Munich

November 1941

Women, men, and a boy in front of pieces of luggage after their arrival at the Milbertshofen camp. The Jewish star is visible on a coat trimmed with a fur collar worn by one of the women. A barracks can be seen in the background.

Image: Stadtarchiv München, DE-1992-FS-NS-00022

Annotations

Munich, November 1941

Historical context

De­por­ta­ti­on von Mün­chen nach Kau­nas am 20.11.1941

On November 20, 1941, the Munich Stapoleitstelle (state police headquarters) organized the deportation of almost 1,000 Jews from Munich and Augsburg to Wehrmacht-occupied Kaunas in Lithuania.
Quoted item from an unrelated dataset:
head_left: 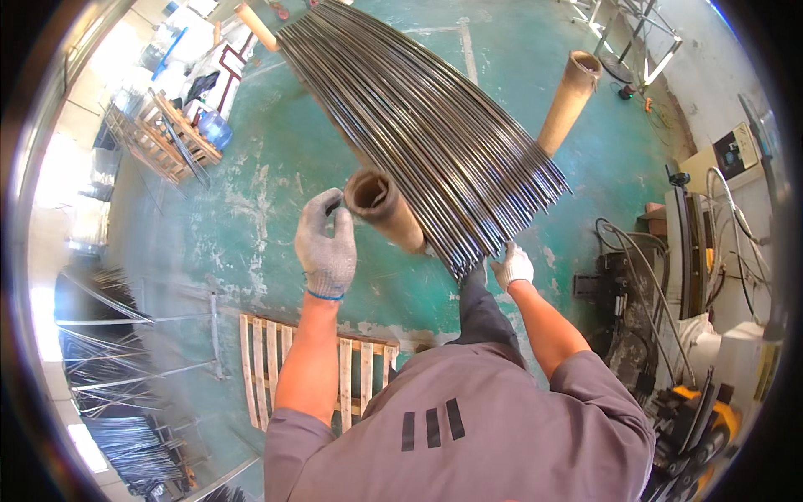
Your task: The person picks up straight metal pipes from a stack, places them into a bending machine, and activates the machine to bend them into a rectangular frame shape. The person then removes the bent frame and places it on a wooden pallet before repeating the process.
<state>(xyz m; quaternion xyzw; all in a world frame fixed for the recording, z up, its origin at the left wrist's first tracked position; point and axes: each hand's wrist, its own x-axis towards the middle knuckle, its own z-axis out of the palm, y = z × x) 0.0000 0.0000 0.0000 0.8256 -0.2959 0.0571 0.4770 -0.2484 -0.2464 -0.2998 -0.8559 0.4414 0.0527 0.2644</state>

The transport was originally scheduled to leave for Riga a few days earlier. Since the ghetto in Riga was overcrowded, the Reichssicherheitshauptamt (Reich Main Security Office) in Berlin changed the destination at short notice. Most of the people who were deported on this first transport from Munich were young people and families. In Kaunas, they were sent to Fort IX, where the SS, supported by Lithuanian auxiliary troops, shot them on November 25, 1941, just one day after their arrival.

About the image se­ries

The ten photos are pasted into a typewritten manuscript titled “Zur Geschichte der Juden in München” (On the History of the Jews in Munich) written by Michael Meister. The pictures are historical prints. The person who took the photos is unknown, as are the whereabouts of the negatives. Due to the fact that the photos were glued onto the page, the backs of the photos cannot be viewed. The manuscript includes short captions below the photos.
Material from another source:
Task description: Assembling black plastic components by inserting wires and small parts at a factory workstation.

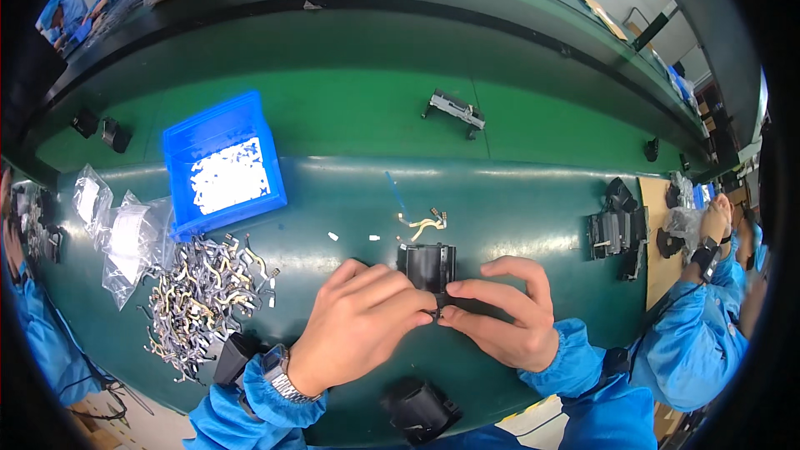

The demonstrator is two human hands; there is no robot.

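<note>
A black plastic housing [427,265] sits between my hands at the middle of the bench. My left hand [362,321] comes at it from the left, its fingers closed on the near end. From the right, my right hand [507,315] pinches the same near end with thumb and forefinger. What small part lies under the fingertips I cannot make out. Just beyond the housing are a few loose short flex cables [423,223] and two small white pieces, one of them a white piece [374,237]. Another black housing [421,408] lies near the front edge.
A blue bin [177,175] of small white pieces stands at left. Before it lie a heap of flex cables [200,304] and clear plastic bags [129,237]. A grey-black part [454,112] rests under the shelf; stacked black housings [617,229] are at right, beside a co-worker's arm [692,317].
</note>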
The picture series contains photographs that show Jews arriving at the Milbertshofen assembly camp prior to the deportation to Kaunas on November 20, 1941, the luggage they were carrying, their personal details being checked, and their accommodation in barracks.

Photographer

Un­be­kannt

Provenance

The manuscript is in the part of Michael Meister’s (1908 - 1992) estate given to Stadtarchiv München by his descendants in 2000.

A municipal official since 1936, Michael Meister was involved, among other things, in the “Arbeitskreis für Judenangelegenheiten” (Working Group for Jewish Matters), where Munichs’s various administrative offices decided on the "Aryanization" of Jewish businesses. He was also in contact with the Munich-based “Forschungsabteilung zur Judenfrage” (Research Department on the Jewish Question), part of the “Reichsinstitut für die Geschichte des neuen Deutschlands” (Reich Institute for the History of the new Germany).
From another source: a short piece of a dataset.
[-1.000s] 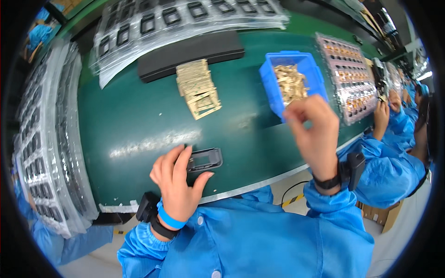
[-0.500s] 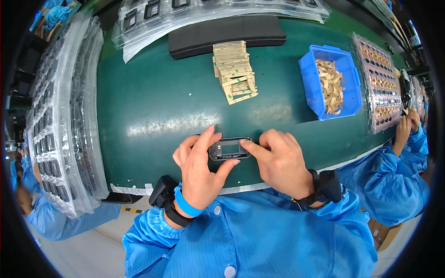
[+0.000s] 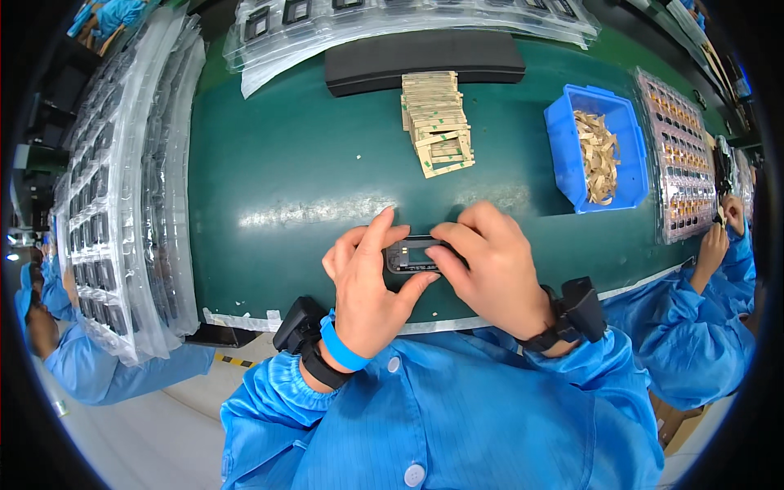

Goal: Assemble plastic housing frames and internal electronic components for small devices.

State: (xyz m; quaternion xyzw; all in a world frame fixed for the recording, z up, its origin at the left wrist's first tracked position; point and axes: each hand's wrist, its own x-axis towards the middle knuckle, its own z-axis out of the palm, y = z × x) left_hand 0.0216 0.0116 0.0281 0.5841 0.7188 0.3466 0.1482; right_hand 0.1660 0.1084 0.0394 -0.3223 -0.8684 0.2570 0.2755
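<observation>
Right hand (image 3: 495, 276) is off the blue plastic bin (image 3: 563, 155), onto the black oblong plastic frame (image 3: 411, 266) lying left-right; left hand (image 3: 367, 287) clamps its left end, right's pinch unclear.

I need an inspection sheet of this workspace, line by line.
Surface: green table, shiny patches.
Job's things: dark housing with rectangular opening; overlapping beige frames; blue bin holding tan strips.
Clutter: small white speck on the table.
Hands: left hand holds the housing's left end; right hand at its right end, grip unclear.
Cables: nothing seen.
Surroundings: black block behind the frames; clear trays at left; pinkish tray at right; co-worker's hand beside it.
</observation>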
The surviving manuscript is an academic text covering the period from the first accounts of Jews settling in Munich until the almost complete extinction of the Jewish community in 1945. The diction and the interpretation of the sources used reflect a clearly antisemitic attitude.

Call num­ber at source ar­chi­ve

DE-1992-NL-MEI-01-244

Tit­le at source ar­chi­ve

Sam­mel­la­ger Mil­berts­ho­fen; Auf­nah­men aus dem Nach­lass Meis­ter

Acknowledgements

It is thanks to the journalist Matthias Reiser that the manuscript with this important photographic evidence was handed over to Stadtarchiv München.

The present description is based on the study by Elisabeth Angermair, Letzte Station Milbertshofen. Fotografische Zeugnisse der Deportation und ihre Überlieferung, in: Stadtarchiv München (ed.): “... verzogen, unbekannt wohin”. Die erste Deportation von Münchner Juden im November 1941, Munich 2000.

Text und Re­cher­che: Ma­xi­mi­li­an Strnad, Eli­sa­beth An­ger­mair und Eva Ty­rell.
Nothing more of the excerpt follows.